Know: As many as 2.5 million votes could have been manipulated in a Turkish referendum, April 16.

Inform: The referendum, held, April 16, let voters decide on major constitutional changes.

The “Yes” votes overtook the “No” votes by a slim margin, 51 to 49 percent. By voting yes, Turkish voters approved of the following changes:

  • Turning the country into a presidential system
  • Giving the President a five-year term with a maximum of two terms
  • Shifting executor powers from the prime Minister and parliament to the president therefore eliminating the prime minister position
  • Shifting the power to publish decrees from the cabinet to the president
  • Giving the president the power to appoint ministers and vice presidents
  • Allowing presidents to affiliate themselves with a political party

A “no” vote deprived one person from having so much power and maintained the country’s democratic structure.

Aljazeera reported that Sezgin Tanrikulu, opposition party member and “no” campaign supporter, said, “There are many structural problems in Turkey.”

President Recep Tayyip Erdogan has been criticized for acting in an authoritarian manner, which inspired a failed military coup to try to unseat him, July 18, 2016.

The Council of Europe had already deemed the referendum to be unfair in favor of the “Yes” side. In Turkey, the government shut down media outlets and arrested journalists for covering the “no” side that opposed the sitting government.

Care: The United States government have checks and balances on all three branches of government. For example, the executive branch can veto laws approved by the legislative branch, the legislative branch can override vetoes made by the executive branch and the judicial branch can rule laws unconstitutional.

The results of the Turkish referendum gave so many new powers to the sitting president that the government now resembles an authoritarian regime.

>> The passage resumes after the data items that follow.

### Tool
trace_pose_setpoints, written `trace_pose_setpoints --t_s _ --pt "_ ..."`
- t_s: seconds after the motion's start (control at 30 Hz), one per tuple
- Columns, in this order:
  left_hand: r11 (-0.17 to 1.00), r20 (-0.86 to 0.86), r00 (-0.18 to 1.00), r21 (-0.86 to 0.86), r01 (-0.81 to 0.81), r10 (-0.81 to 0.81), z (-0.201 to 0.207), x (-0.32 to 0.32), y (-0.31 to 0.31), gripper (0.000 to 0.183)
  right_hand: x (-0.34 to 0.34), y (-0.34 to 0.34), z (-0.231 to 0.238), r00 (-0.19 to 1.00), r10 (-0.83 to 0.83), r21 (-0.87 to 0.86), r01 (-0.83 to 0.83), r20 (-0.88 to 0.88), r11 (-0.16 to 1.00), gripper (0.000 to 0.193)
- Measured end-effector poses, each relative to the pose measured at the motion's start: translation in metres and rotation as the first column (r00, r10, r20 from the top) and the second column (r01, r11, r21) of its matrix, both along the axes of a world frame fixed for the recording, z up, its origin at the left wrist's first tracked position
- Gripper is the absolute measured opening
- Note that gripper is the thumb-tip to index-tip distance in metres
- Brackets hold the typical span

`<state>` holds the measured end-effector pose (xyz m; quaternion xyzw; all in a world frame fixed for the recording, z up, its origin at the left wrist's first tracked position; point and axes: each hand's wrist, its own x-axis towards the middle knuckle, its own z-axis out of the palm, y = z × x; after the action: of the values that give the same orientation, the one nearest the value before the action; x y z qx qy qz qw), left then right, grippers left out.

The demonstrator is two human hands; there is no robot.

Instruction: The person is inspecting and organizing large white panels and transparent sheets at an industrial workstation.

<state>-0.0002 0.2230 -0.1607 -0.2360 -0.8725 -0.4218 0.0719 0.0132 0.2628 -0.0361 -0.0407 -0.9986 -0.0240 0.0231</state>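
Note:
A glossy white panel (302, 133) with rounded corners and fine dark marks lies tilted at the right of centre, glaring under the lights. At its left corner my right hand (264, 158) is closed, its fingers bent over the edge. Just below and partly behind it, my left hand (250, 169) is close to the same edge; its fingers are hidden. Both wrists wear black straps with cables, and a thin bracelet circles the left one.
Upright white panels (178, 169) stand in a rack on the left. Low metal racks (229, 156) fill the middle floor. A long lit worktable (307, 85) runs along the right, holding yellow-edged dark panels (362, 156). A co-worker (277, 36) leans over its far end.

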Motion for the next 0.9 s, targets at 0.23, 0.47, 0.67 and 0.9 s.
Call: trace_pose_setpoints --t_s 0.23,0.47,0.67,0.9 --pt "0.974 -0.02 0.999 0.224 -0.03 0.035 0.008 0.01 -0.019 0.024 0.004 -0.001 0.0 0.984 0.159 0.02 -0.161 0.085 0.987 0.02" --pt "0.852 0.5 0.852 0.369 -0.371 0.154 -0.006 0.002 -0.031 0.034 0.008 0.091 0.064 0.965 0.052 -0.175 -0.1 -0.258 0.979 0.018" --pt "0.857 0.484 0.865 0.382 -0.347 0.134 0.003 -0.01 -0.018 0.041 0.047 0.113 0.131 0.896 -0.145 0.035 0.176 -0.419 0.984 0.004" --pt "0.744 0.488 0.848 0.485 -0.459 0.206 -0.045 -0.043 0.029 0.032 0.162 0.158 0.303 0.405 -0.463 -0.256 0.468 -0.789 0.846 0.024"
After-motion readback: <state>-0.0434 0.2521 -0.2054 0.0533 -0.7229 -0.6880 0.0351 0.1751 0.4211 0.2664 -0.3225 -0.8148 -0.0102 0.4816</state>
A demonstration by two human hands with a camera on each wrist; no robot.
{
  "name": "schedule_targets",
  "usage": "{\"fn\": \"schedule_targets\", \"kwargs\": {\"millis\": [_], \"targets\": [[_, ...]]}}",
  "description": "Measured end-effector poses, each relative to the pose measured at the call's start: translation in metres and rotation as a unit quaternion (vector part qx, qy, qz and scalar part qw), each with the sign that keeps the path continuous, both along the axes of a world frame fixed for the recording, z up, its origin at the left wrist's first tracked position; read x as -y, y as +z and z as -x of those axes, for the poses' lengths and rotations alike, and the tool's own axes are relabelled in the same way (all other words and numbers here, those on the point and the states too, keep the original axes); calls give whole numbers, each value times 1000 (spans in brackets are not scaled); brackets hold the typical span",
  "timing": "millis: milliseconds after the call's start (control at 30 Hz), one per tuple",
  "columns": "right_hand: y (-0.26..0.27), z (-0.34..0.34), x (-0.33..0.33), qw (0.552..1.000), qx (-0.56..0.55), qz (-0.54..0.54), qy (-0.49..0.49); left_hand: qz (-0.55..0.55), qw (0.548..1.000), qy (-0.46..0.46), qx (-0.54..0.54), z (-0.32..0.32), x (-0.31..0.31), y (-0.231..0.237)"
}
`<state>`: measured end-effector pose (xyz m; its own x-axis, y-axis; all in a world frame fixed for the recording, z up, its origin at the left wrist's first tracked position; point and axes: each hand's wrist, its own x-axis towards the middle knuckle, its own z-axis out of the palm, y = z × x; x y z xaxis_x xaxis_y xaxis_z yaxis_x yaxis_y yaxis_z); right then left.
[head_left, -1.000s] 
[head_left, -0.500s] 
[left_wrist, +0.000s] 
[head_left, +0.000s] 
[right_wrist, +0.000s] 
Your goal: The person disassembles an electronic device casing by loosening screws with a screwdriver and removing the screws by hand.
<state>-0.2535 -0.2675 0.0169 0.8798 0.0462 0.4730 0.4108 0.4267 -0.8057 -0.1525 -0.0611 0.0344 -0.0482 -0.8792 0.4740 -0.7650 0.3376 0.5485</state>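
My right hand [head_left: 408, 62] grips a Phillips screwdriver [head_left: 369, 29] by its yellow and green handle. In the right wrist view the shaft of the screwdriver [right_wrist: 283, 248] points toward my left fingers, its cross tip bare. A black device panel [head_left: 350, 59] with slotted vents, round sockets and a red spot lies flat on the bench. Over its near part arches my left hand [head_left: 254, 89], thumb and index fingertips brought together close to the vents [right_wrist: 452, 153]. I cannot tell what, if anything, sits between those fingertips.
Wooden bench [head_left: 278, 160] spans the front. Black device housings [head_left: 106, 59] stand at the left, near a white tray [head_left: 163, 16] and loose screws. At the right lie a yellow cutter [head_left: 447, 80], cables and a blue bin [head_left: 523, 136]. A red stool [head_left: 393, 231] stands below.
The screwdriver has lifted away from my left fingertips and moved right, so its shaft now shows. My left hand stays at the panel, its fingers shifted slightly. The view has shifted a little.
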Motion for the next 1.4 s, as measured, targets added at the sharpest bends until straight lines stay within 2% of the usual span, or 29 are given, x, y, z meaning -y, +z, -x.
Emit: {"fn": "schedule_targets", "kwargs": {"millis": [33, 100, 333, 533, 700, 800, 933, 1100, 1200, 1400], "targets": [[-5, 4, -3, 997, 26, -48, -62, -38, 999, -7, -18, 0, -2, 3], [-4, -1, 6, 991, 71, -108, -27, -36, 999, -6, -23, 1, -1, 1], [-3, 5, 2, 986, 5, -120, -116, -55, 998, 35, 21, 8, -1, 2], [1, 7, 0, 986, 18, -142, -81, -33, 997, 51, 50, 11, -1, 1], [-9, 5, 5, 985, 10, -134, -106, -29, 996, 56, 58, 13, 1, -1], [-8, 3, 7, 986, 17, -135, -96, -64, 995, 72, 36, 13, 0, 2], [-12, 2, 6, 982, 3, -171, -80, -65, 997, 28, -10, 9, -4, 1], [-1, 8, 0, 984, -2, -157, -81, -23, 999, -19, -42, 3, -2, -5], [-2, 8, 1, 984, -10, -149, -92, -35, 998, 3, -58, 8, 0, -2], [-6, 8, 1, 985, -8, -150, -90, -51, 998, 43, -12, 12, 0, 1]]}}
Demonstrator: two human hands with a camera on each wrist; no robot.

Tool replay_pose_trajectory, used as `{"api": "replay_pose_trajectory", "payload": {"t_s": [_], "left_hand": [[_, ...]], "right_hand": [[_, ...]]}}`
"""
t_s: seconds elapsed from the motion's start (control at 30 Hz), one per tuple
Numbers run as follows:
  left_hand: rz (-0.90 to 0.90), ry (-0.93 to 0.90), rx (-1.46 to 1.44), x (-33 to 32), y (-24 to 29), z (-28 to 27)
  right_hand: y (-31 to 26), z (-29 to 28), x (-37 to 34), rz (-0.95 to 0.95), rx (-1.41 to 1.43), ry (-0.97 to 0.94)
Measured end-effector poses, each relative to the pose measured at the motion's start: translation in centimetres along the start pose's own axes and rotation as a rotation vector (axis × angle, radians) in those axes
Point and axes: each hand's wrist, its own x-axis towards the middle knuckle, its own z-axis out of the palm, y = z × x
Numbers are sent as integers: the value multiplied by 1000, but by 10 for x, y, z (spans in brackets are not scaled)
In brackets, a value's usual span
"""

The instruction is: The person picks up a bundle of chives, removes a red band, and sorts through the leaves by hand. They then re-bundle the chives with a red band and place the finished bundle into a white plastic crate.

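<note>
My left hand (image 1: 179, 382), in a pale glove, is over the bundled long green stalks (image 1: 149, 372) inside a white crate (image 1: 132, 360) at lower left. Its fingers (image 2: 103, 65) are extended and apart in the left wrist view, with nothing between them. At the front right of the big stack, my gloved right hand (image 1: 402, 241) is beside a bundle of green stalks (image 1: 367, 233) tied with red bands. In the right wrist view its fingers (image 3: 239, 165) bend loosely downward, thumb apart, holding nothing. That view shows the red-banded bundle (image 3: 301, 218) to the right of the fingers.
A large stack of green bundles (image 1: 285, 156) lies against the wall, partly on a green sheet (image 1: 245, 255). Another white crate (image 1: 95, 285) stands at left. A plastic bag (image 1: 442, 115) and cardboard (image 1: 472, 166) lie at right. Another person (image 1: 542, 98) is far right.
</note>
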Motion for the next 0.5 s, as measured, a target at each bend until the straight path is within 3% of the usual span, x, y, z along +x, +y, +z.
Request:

The fall of any democratic government is a concern for all remaining democratic governments. A country with an authoritarian regime, according to the Merriam-Webster dictionary, concentrates power on a leader that is ”not constitutionally responsible to the people.”

If a country is not responsible to the people, then the people in it aren’t free. This is an example of why it’s important, with democracy in place, to hold this country’s government accountable for the well-being of its citizens.